Дольбрез кивнул. Когда женщины ушли, Альсид Бонвуазан вскочил, пробормотал что-то насчет интервью с писателем Жаном Лорреном и откланялся.
— Все нас покинули, — сказал Виктору Луи Дольбрез. — Так что там с этим вашим Гастоном Молина? Все еще хотите его разыскать?
— Да я и сам уже не знаю.
— Вот кто может вам помочь… — Дольбрез подозвал человека с огромным бантом на шее, который нес уставленный пивными кружками поднос. — Добрый вечер, Бизар, принеси нам счет, пожалуйста. Знакомьтесь, мсье Легри — книготорговец. Виктор, это здешний метрдотель. Мсье Бизар, мы хотели бы выловить рыбку по имени Гастон Молина.
— Да он уже неделю не является на работу. С меня хватит, он уволен.
— А где он живет?
— Откуда мне знать?

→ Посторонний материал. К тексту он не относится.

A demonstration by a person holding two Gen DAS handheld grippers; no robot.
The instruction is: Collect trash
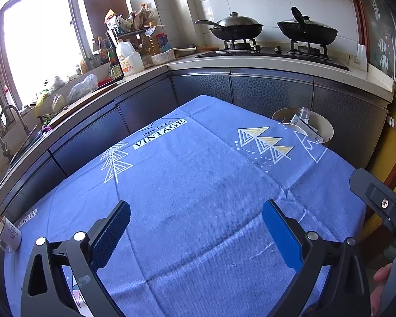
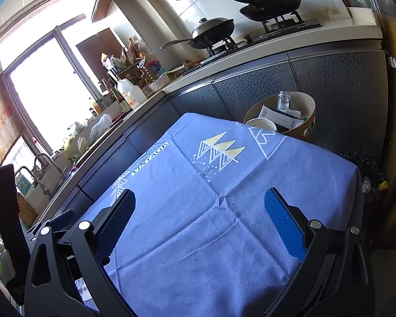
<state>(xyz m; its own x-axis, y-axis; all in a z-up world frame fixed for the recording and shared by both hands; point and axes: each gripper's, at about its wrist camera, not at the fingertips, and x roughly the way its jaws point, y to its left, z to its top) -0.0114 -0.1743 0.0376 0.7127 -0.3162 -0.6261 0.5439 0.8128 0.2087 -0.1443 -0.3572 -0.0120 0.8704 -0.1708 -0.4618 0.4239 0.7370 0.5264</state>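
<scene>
Both my tongs hang released over the blue tablecloth [image 1: 198, 185], holding nothing: the left gripper [image 1: 196, 218] and the right gripper [image 2: 200, 206] each have their fingers spread wide. Beyond the table's far right corner stands the bin [image 2: 307, 105], holding the trash: a clear bottle [image 2: 283, 101], what look like paper cartons [image 2: 277, 116], and a white cup [image 2: 261, 124]. A mug [image 1: 9, 231] sits at my left table edge.

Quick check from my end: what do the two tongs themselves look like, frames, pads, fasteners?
Both match. The left tongs and right tongs each have a black, curved frame with triangular cutouts and round silver pivot bolts. The fingers carry blue pads with a fine ribbed or dotted grip texture. No cables show. A fingertip shows at the lower right of the left view; no sleeve is visible.
</scene>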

Он то с одной гуляет, то с другой.
— Спасибо, Бизар, сдачи не надо.
Метрдотель спрятал в карман крупную купюру и направился к столику Лотрека, где снова зазвучал смех.
— Пьет, не просыхая, а туда же, корчит из себя художника, — пробурчал Дольбрез. — Послушайте, старина, я дружен с Жозеттой, если хотите, могу вас познакомить.
— Очень любезно с вашей стороны.
Виктору не терпелось сбежать от гнусавого голоса Лотрека. Неприязнь, которую испытывал к этому субъекту Дольбрез, объединила их. Они пошли к выходу из зала, лавируя между кружащимися в вальсе парами.
— Вы нигде не встретите более разношерстного общества: князь де Саган, граф де Ларошфуко, герцог Эли де Талейран танцуют рядом с завсегдатаями «Мирлитона»[65] и девками, которые снимают клиентов на площади Бланш. Биржевые игроки влюбляются в хорошеньких белошвеек, англичане и русские клянутся друг другу в вечной дружбе, а приличные дамы встречаются с сомнительными личностями. По замыслу Зидлера, «Мулен-Руж» — это не кафе, не кабаре и не дом терпимости, но каждый найдет здесь то, что хочет.